What is needed. Locate the word "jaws" in the material, then show every line that holds it.

== Segment start ==

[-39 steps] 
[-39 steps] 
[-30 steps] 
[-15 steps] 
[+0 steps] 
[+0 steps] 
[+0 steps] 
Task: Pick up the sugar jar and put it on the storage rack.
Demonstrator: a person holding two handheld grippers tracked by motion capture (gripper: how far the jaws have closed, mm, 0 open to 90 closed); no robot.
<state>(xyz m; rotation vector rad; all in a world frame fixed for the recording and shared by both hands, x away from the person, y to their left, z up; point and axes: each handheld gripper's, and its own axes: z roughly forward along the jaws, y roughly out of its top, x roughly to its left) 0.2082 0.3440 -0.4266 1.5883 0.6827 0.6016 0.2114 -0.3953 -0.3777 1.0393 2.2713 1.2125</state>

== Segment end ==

Solution to this exercise.
Demonstrator: a person holding two handheld grippers tracked by motion capture (gripper: how far the jaws have closed, mm, 0 open to 90 closed); no robot.
<state>(xyz m; rotation vector rad; all in a world frame fixed for the recording and shared by both hands, x away from the person, y to their left, z up; point and axes: each handheld gripper's, and its own axes: z roughly forward along the jaws, y roughly out of its top, x roughly to its left) 0.2082 0.3440 -0.4266 1.5883 0.6827 0.6016 0.2114 -0.3953 -0.3777 1.0393 2.2713 1.2125</state>

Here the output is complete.